> [DATA FOR REVIEW]
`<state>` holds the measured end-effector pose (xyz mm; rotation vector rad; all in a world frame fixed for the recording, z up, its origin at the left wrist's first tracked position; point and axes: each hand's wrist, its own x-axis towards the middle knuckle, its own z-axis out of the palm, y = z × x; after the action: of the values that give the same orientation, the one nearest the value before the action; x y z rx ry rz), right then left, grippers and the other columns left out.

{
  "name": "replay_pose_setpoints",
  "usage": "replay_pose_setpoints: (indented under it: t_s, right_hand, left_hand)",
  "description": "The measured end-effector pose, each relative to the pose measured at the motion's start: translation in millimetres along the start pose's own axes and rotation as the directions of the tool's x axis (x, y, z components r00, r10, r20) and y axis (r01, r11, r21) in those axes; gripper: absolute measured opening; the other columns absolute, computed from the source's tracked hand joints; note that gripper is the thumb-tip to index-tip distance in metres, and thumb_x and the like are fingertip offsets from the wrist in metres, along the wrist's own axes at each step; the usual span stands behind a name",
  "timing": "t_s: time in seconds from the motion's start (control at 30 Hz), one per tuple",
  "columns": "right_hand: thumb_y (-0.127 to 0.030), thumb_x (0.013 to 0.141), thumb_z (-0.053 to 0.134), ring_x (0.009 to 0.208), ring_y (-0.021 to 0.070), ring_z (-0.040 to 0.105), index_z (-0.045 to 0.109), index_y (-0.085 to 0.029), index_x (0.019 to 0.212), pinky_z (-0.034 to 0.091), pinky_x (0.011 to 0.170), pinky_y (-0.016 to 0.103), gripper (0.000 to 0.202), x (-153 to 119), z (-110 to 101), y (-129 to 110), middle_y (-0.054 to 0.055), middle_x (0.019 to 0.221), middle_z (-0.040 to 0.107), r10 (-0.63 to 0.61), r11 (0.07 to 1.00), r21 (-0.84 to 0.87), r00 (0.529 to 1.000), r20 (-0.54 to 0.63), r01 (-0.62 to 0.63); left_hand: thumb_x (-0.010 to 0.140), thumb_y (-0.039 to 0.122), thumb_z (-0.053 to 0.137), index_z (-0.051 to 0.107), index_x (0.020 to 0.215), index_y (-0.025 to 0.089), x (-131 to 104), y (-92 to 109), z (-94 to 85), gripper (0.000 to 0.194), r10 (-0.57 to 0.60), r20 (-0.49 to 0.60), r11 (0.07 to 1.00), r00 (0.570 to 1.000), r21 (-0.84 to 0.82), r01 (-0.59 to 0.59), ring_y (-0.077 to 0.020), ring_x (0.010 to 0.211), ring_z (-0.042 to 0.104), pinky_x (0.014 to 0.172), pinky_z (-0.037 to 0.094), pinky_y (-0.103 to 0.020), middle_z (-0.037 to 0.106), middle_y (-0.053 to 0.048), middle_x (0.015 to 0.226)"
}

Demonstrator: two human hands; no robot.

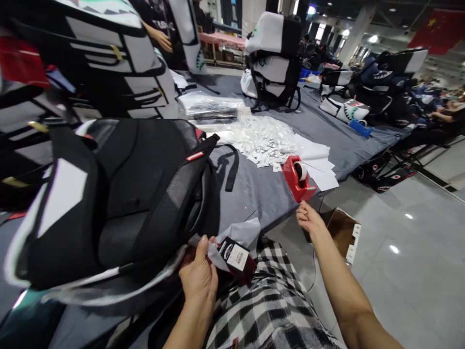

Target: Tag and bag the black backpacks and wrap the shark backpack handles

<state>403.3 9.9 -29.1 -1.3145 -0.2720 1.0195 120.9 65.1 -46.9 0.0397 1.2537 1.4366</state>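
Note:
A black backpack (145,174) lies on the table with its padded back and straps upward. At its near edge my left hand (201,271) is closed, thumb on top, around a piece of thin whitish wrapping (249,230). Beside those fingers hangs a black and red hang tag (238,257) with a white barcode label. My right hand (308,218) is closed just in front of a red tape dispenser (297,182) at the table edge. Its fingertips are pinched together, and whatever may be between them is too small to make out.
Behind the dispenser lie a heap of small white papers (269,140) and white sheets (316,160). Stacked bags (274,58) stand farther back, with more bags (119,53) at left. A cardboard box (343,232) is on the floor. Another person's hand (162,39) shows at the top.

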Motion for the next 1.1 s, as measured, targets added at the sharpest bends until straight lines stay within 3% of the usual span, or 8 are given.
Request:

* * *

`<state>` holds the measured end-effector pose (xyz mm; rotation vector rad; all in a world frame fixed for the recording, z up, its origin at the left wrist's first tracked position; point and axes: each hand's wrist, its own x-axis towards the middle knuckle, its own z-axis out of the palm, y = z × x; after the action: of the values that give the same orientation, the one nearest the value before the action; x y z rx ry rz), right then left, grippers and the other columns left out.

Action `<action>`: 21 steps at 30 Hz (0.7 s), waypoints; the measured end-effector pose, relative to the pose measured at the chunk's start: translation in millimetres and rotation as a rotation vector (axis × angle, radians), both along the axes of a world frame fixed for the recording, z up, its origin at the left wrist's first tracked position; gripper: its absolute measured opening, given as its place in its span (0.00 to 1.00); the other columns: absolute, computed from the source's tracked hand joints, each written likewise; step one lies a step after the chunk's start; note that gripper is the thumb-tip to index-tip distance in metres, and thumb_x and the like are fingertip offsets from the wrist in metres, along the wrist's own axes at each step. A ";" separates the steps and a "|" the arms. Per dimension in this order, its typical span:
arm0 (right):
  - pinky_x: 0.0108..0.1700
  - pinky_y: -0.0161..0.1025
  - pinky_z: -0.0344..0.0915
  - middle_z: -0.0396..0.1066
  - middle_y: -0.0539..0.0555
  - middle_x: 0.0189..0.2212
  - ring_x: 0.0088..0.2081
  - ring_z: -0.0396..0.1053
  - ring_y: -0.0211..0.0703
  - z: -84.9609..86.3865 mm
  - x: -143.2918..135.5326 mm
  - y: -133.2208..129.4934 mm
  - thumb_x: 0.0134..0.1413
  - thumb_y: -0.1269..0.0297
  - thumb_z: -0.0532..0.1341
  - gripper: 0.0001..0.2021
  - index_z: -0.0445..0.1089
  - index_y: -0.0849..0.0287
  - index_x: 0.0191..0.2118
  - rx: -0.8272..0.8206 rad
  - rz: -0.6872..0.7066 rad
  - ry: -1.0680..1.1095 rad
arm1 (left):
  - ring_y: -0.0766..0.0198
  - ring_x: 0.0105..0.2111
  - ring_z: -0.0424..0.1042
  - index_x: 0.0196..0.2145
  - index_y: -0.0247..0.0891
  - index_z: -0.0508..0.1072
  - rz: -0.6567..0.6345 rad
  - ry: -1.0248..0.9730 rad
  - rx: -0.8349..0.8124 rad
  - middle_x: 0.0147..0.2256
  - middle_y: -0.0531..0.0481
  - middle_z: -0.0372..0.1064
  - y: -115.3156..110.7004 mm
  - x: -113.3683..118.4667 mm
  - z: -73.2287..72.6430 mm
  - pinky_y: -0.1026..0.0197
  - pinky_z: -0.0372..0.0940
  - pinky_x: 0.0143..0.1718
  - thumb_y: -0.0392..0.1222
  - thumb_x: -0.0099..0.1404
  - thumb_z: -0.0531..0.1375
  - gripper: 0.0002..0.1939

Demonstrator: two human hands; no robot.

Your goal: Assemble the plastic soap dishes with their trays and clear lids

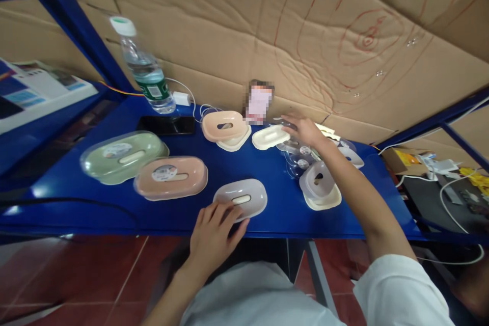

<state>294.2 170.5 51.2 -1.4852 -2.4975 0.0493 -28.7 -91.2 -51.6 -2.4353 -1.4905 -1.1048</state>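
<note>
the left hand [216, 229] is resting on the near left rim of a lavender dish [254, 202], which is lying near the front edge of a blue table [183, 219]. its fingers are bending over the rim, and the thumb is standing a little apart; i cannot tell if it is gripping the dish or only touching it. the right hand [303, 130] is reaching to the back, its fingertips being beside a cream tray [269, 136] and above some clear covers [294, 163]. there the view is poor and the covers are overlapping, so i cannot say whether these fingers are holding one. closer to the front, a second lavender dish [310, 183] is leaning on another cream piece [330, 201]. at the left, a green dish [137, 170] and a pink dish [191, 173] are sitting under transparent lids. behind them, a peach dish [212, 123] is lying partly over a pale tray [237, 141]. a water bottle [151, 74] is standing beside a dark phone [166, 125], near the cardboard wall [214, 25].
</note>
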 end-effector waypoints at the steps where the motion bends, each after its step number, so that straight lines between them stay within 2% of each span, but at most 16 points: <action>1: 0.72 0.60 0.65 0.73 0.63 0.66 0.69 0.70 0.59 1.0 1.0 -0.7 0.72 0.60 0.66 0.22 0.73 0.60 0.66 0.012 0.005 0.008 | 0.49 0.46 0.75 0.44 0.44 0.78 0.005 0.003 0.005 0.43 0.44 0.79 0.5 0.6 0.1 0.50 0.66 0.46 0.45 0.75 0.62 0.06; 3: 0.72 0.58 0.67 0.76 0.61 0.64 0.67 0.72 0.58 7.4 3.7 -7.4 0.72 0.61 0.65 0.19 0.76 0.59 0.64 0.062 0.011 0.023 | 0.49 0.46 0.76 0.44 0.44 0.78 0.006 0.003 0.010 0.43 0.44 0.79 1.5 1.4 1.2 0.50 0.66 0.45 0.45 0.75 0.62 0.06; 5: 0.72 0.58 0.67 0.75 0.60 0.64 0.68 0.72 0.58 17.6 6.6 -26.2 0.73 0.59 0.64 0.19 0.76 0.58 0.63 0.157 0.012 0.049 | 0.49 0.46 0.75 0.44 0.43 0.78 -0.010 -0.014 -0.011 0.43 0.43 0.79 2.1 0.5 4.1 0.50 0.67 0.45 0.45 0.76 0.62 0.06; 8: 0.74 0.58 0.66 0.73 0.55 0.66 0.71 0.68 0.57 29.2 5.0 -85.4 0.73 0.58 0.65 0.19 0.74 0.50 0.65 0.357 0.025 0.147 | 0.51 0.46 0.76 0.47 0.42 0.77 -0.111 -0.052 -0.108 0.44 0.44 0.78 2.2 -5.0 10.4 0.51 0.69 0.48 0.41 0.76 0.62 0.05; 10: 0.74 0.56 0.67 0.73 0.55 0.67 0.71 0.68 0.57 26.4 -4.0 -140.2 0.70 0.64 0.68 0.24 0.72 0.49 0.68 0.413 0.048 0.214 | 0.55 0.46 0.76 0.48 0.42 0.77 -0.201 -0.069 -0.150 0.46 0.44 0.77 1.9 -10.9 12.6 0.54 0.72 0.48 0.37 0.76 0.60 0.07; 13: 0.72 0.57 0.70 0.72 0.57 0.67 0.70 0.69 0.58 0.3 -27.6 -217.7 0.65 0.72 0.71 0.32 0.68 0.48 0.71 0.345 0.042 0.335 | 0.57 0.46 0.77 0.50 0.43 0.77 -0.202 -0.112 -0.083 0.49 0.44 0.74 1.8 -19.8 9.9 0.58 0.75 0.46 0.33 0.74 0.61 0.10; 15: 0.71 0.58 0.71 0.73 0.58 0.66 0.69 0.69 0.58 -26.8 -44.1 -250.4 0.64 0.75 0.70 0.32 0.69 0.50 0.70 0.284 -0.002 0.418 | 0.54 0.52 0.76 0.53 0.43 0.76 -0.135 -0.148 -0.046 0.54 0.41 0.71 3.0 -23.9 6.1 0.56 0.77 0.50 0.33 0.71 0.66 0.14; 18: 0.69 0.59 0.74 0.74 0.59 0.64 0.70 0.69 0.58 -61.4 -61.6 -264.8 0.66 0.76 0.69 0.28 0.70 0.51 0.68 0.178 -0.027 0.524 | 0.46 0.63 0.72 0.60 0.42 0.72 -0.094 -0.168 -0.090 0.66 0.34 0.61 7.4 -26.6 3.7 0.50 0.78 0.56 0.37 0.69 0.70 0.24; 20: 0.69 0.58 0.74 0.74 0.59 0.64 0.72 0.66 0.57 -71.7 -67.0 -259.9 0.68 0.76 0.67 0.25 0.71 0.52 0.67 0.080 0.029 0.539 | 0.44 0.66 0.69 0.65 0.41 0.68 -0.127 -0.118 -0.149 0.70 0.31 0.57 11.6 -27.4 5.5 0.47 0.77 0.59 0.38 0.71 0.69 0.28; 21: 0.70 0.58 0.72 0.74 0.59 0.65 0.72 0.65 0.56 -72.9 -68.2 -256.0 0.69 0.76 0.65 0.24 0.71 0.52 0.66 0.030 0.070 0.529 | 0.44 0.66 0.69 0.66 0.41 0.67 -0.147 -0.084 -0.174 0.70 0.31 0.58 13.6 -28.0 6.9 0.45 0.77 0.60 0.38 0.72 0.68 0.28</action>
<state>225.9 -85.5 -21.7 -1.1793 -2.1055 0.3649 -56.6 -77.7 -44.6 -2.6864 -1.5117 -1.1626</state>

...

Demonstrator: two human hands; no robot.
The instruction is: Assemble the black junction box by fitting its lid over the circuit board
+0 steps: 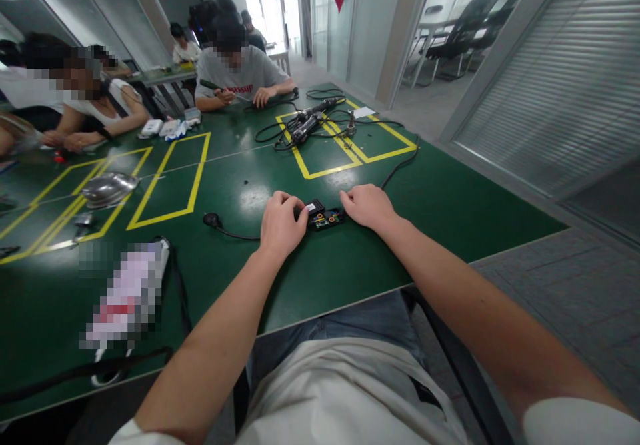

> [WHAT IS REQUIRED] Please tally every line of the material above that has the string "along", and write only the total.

> [RESPONSE TO THE TASK] 2